Exercise description: Scan the records below for the word "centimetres". Copy each line where it appears.

Material for this task:

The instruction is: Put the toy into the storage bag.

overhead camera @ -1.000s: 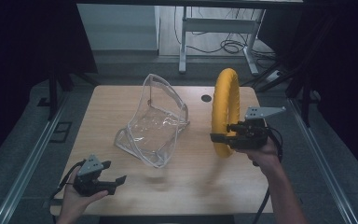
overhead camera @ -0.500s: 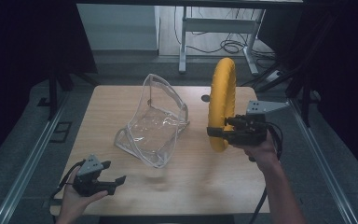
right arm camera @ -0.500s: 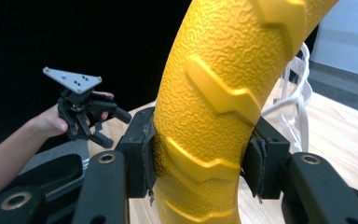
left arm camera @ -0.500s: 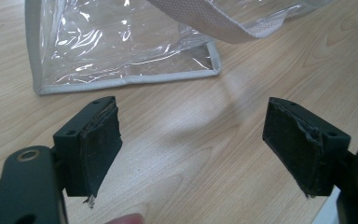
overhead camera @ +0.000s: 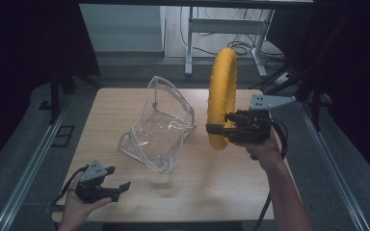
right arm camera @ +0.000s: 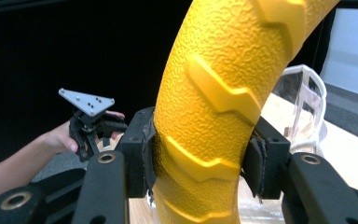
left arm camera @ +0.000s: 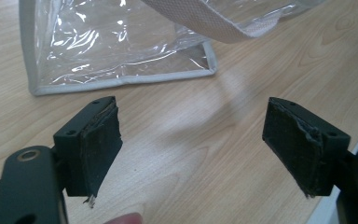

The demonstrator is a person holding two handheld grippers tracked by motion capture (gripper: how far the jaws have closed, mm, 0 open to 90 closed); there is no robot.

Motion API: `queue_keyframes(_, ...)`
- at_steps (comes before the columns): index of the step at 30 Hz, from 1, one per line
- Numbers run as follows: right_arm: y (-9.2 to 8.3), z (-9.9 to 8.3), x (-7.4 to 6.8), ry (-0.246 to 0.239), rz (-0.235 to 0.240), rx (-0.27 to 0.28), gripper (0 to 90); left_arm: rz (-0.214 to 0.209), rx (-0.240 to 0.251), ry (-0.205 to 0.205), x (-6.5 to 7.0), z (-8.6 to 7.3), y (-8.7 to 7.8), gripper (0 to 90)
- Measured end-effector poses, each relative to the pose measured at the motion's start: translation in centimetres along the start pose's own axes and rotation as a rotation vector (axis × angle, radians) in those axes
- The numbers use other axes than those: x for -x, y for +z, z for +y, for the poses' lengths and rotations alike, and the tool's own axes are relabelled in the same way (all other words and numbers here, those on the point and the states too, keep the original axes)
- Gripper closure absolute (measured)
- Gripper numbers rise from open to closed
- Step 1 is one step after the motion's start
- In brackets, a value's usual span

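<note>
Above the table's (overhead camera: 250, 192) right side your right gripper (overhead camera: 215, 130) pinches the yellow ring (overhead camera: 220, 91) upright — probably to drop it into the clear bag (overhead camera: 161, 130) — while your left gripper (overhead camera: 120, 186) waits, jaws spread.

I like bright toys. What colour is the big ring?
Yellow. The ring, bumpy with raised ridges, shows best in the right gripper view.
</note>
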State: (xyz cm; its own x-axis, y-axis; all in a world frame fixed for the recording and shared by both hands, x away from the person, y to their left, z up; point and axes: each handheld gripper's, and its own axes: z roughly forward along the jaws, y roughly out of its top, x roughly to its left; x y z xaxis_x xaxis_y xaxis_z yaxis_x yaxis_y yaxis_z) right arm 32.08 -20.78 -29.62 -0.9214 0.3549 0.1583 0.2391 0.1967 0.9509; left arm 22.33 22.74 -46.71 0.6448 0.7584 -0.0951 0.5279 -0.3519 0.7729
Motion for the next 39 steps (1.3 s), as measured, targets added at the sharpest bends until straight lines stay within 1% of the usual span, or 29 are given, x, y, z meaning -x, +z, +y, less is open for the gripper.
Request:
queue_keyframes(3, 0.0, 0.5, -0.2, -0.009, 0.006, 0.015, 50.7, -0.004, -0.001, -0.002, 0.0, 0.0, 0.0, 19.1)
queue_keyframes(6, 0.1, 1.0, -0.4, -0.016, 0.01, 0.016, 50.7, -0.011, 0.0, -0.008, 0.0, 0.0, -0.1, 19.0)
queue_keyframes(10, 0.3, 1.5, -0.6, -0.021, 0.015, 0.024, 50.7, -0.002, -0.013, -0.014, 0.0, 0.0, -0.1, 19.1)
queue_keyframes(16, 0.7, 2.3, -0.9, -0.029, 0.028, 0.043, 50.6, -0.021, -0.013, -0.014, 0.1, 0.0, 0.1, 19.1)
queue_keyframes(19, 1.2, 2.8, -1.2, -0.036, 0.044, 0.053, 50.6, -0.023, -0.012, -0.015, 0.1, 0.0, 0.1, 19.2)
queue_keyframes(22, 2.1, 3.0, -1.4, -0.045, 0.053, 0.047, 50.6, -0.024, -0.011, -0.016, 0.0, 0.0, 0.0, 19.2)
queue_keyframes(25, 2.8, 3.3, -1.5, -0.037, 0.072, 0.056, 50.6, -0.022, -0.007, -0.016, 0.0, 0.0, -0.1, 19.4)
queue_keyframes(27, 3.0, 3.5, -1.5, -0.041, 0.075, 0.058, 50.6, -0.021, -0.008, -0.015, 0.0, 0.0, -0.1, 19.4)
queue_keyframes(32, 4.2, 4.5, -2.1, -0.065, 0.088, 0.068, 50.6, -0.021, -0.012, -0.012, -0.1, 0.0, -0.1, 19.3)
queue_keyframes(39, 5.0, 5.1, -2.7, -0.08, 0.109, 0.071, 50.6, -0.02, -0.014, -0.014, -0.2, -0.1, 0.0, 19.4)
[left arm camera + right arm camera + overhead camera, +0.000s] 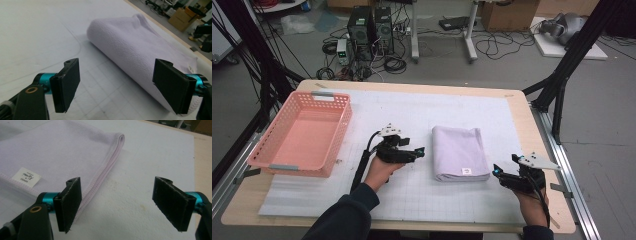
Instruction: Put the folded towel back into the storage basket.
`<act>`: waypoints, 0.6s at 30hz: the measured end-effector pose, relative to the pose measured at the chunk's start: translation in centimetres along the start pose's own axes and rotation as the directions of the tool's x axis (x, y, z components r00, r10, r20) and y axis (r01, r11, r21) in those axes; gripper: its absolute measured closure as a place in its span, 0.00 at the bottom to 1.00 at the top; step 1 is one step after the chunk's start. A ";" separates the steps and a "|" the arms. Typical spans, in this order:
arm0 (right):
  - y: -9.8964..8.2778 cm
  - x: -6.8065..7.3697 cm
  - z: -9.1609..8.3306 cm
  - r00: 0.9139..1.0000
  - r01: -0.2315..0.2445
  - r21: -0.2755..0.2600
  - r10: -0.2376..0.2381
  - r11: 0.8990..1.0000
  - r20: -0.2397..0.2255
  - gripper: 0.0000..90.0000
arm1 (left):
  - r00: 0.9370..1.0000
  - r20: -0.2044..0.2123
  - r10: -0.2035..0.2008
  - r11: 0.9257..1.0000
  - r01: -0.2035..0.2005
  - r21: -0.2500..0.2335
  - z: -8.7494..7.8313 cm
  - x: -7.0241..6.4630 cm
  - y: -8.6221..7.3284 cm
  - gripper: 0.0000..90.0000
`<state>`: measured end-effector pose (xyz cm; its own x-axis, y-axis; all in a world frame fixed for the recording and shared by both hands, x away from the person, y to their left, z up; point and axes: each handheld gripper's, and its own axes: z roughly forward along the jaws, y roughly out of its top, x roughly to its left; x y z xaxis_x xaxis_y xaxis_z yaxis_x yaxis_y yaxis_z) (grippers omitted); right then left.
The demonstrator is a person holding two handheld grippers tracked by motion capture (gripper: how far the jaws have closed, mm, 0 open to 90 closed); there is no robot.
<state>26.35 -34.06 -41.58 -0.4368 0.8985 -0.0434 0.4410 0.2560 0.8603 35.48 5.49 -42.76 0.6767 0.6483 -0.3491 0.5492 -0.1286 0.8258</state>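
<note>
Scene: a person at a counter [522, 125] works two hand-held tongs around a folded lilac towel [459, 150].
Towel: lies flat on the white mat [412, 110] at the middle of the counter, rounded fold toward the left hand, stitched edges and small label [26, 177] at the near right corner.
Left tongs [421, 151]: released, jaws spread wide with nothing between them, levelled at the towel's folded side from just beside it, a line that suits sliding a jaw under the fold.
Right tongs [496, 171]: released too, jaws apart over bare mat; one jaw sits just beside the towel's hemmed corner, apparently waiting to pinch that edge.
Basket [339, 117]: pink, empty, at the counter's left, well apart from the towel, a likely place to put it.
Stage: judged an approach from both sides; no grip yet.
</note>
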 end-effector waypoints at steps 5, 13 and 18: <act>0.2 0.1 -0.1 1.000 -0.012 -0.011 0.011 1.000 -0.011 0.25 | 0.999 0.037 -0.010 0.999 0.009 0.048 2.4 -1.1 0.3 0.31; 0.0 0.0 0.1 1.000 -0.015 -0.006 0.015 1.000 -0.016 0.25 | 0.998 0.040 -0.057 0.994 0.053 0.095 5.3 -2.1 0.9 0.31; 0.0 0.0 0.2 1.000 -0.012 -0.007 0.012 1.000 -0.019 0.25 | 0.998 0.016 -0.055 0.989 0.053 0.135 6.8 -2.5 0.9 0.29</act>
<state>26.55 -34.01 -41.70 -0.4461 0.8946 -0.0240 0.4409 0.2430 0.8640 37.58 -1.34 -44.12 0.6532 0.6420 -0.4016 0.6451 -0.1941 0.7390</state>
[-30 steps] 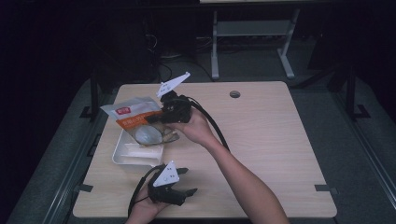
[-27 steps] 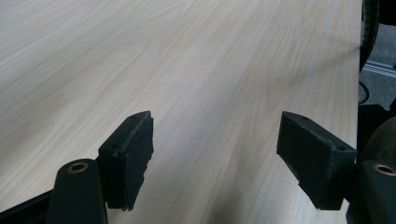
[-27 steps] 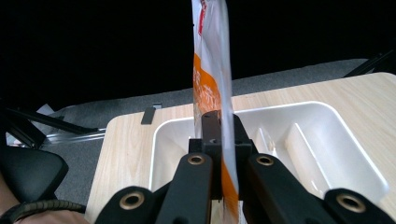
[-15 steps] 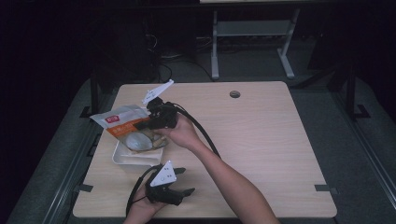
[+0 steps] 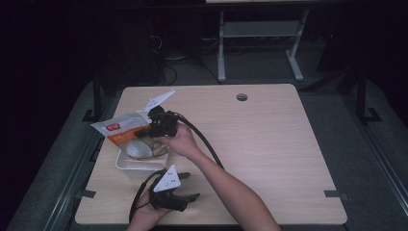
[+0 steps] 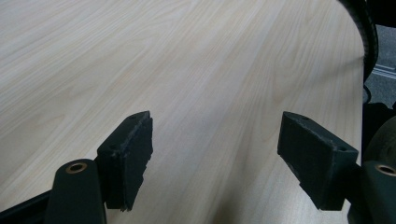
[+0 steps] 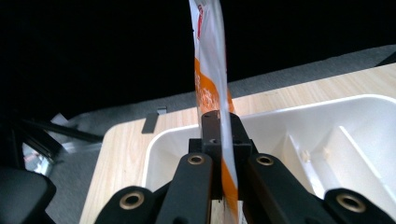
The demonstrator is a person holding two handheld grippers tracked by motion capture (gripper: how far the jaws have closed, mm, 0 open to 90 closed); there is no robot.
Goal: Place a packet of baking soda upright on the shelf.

Answer section:
- Measured end-effector poses, each relative to the pose measured at the motion's start: translation in centimetres along the start pose's own axes and rotation as a rotation vector (axis × angle, radians) in those axes
`<act>`: waypoints, 0.6s at 30hz: the measured end-effector pose, relative to the pose measured at the chunk's start: translation in centimetres along the start pose's own axes and rotation as the directions of the tool's x axis (x, y, z components r00, r10, r20) and y axis (r01, r11, r21) in those axes; gripper: its absolute measured closure as a place in its span, 0.00 at the bottom to 1.00 at the top; step 1 is one step after the chunk's start. A ";" separates the steps and a "|" the arms. Typical spans, in this order:

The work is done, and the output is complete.